Microfabrication process
The SiN (Si3N4) membranes were fabricated using standard 100 mm, 480 μm thick double-sided polished silicon wafers (Fredricksburg, VA, USA). The fabrication process of the SiN microsieves has been performed in collaboration with Aquamarijn company (ZT, The Netherlands); details are shown in Fig. 1A,B. First, the Si substrate was deposited and pre-coated on both sides of wafers through low-pressure chemical vapor deposition at 850 °C. In the next step, the silicon wafers were dipped in potassium hydroxide (KOH) solution at 80 °C to etch away bulk silicon until the desired thickness for the SiN membrane was achieved. The surface of these wafers was patterned with Shipley’s positive photoresist (AZ P4330, Clariant Corp, USA) through the standard photolithography process. Next, an array of microholes with a circular pattern and size of 5 and 8 μm was etched onto the top SiN layer using reactive ion etching. This step is followed by dicing and etching the SiN wafers again in the KOH solution to remove the residuals and free the membrane. By etching away the residuals, once the membrane is freed, the SiN micropores were observed on the Si substrate. The exposed bottom side of the SiN layer was then removed by 4 h etching in the buffered oxide etch solution. Next, to enhance the strength of SiN microsieves as well as minimize the cell adhesion27, a thin layer of parylene was conformally deposited over these wafers.
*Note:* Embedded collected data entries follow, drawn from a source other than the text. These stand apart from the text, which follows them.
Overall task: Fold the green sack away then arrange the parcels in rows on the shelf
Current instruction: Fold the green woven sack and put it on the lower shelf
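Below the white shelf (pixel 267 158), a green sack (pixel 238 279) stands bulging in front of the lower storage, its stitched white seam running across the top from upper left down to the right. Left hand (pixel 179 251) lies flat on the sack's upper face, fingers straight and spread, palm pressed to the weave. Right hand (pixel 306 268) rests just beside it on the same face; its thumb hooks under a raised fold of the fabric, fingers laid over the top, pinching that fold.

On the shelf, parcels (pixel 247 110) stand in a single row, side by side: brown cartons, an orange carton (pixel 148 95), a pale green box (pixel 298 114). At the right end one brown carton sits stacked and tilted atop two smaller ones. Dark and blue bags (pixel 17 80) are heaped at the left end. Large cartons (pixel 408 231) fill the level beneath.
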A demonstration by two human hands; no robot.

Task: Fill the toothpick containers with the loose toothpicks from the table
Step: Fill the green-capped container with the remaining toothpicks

Schematic representation of the MFP delivery system. (A) In this platform, as the cells are forced through the microporous filters, they experience mechanical membrane deformations resulting in the generation of multiple discontinuities in the plasma membrane. These transient pores allow passive diffusion of exogenous nanomaterials across the plasma membrane. (B) Fabrication process of the SiN microsieves. First, SiN is coated on both sides of silicon (Si) wafers, followed by etching away the bulk Si using the KOH solution. Upon achieving the desired thickness, the surface of the wafers is patterned and then conformally coated with parylene to enhance the strength of the microsieves and reduce the cells attachment and prevent clogging issues. Figure (A) was generated using Biorender software (https://biorender.com/).
MFP system setup
Isopore track-etched PC membranes with 5 and 8 μm pore size and 13 mm polypropylene Swinnex filter holders were purchased from the Merck Millipore (MA, USA) and Sterlitech (WA, USA), respectively. Before the dead-end MFP, either PC or SiN membranes were mounted between two pieces of a 13 mm Swinnex filter holder, in which the top piece was connected directly to a syringe. To test the stability of the delivery setup and prime the microporous filters, 70% ethanol and sterilized DI water followed by PBS was flushed through a 3 ml syringe mounted on the syringe pump at the flow rate of 1 ml min−1. Next, the cell suspension was pumped through the microporous filter membranes by a syringe pump (KDS Legato, Sigma Aldrich Inc, MO, USA), and treated cells were collected in an Eppendorf tube for further assays.
Fluid flow simulation
Additionally, to better understand the flow characteristics and fluid behavior passing through the micropores of SiN membranes, a computational fluid dynamic simulation was carried out using ANSYS Fluent 2019R3 (ANSYS Inc, Pennsylvania, USA). For simplification and lowering the computational load, only a portion of the actual MFP setup was modeled. The simulation was performed using a Laminar flow setting with a standard mesh and inlet velocity of 0.24 m s−1 at the inlet corresponding to the operating flow rate of the system. Furthermore, domain size and mesh independence checks were conducted to ensure the stability of the simulation results.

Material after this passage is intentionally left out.